### DATA SHOWN

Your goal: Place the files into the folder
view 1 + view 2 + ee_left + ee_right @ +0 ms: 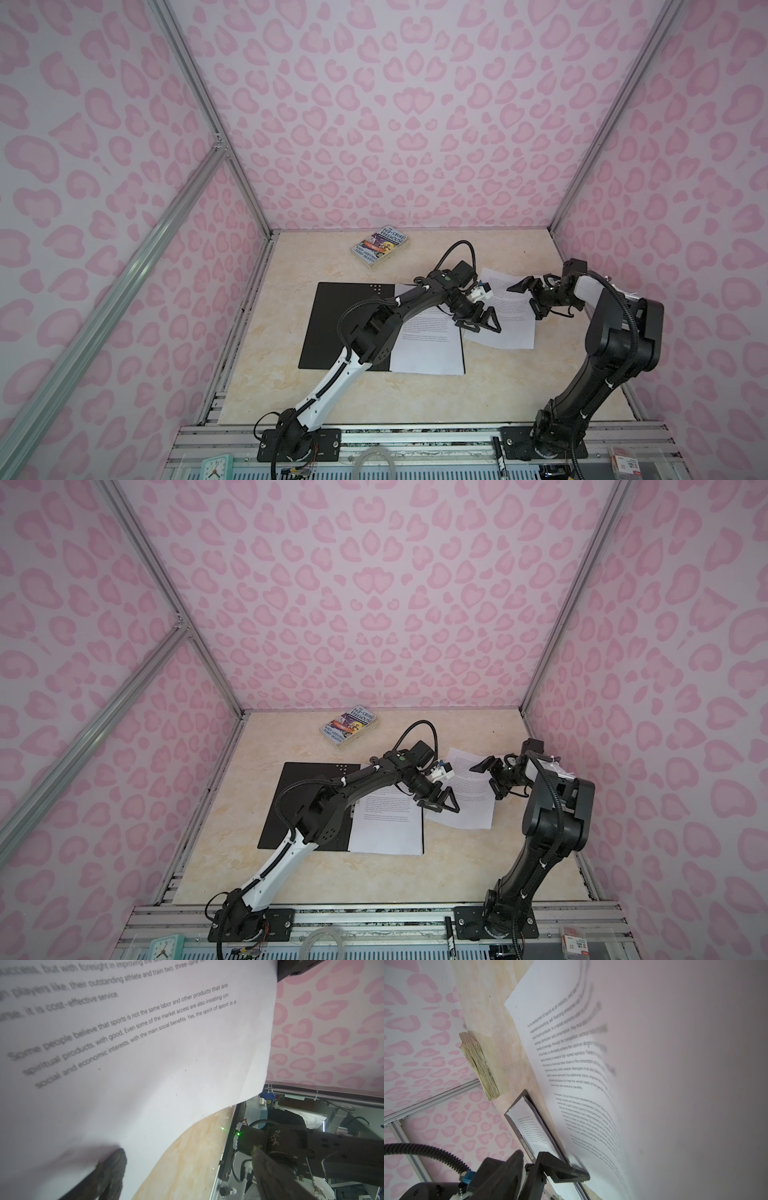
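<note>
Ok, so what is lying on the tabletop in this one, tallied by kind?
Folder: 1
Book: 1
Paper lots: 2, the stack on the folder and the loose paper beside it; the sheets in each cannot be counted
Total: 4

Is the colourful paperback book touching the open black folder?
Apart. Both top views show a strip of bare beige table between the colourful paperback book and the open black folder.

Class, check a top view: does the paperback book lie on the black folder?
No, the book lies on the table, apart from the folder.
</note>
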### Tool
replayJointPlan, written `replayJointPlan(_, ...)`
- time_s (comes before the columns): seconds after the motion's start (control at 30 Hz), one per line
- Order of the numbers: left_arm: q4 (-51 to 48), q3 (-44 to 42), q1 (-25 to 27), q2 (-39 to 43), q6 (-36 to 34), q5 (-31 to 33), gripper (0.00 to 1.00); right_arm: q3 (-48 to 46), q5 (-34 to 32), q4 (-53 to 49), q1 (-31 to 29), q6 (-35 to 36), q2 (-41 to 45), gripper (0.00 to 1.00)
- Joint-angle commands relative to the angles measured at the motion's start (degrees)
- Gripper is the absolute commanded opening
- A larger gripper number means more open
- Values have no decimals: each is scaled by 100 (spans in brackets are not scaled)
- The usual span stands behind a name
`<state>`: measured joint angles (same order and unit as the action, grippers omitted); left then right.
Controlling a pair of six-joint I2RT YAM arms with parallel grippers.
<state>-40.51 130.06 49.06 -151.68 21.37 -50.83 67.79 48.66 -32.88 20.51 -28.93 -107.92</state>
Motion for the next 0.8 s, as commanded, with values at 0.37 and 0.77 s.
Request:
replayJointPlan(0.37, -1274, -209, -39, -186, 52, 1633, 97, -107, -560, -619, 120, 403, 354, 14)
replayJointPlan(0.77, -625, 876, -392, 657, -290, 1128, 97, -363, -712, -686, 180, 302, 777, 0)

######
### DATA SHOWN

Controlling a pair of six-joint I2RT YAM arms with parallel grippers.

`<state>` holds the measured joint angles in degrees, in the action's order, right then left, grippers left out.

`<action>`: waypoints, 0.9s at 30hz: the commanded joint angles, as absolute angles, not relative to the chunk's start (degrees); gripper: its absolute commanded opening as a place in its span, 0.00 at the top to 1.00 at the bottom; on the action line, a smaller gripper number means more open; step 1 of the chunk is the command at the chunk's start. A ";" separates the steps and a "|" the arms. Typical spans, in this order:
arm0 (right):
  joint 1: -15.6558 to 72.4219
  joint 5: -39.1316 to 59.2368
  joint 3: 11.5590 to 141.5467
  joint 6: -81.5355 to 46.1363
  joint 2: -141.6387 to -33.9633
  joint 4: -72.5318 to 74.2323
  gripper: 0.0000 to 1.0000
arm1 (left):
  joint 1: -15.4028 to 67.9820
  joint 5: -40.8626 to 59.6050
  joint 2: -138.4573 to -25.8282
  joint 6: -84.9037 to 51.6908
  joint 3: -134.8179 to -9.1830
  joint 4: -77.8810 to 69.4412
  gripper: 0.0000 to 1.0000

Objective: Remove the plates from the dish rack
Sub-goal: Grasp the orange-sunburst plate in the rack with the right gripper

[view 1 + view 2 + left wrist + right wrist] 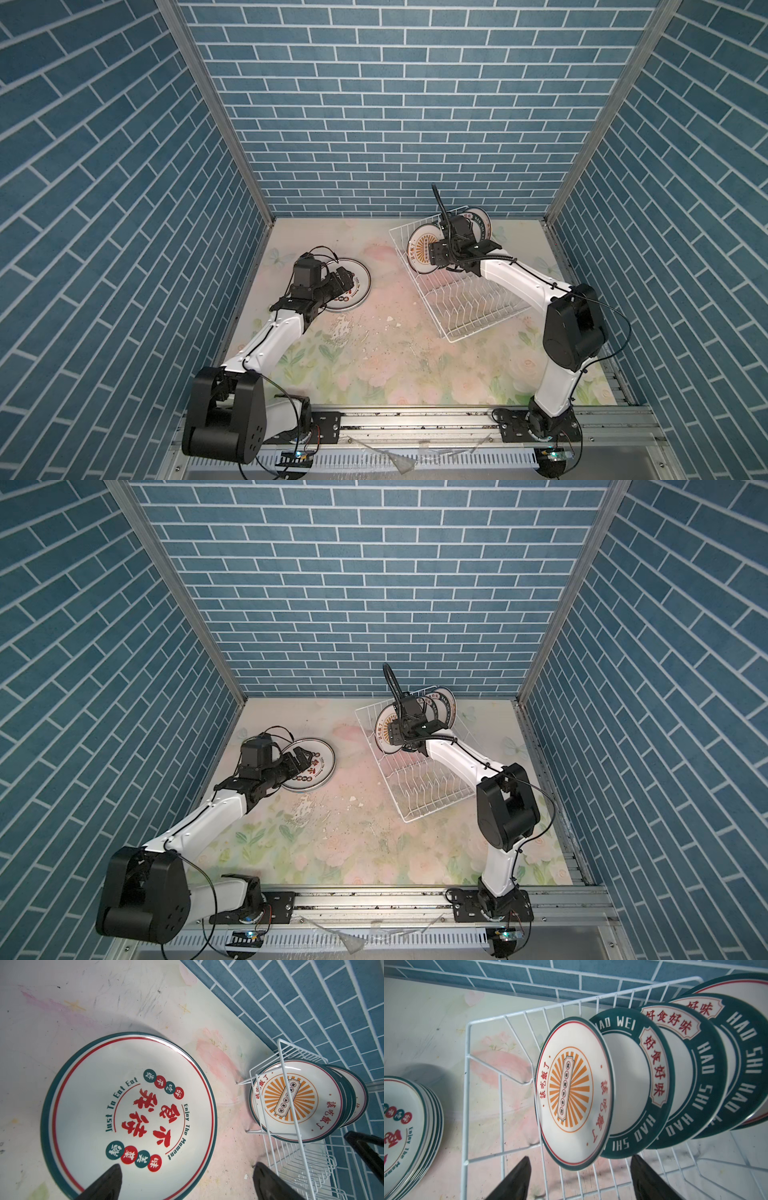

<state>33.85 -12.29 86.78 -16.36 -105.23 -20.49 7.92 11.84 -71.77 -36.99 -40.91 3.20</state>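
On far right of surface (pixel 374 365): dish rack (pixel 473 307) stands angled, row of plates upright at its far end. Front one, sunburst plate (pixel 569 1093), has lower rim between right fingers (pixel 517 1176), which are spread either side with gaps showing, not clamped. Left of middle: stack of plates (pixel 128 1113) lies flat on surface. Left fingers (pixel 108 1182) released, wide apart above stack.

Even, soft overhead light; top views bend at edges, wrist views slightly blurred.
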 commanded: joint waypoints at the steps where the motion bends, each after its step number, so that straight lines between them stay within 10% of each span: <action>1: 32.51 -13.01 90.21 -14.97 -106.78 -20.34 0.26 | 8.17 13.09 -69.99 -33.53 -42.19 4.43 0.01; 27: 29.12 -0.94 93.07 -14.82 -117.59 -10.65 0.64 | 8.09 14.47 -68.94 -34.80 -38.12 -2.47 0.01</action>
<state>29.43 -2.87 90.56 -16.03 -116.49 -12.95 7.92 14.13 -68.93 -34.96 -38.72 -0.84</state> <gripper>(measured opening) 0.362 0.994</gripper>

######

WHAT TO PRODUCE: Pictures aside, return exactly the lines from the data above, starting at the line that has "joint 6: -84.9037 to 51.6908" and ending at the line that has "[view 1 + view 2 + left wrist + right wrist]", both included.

SOLUTION FOR THIS PROBLEM:
  joint 6: -84.9037 to 51.6908
  joint 3: -134.8179 to -9.1830
  joint 4: -77.8810 to 69.4412
  gripper: 0.0000 to 1.0000

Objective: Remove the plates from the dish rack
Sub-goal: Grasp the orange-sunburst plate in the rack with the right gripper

[view 1 + view 2 + left wrist + right wrist] 

Nothing more belongs to this exercise.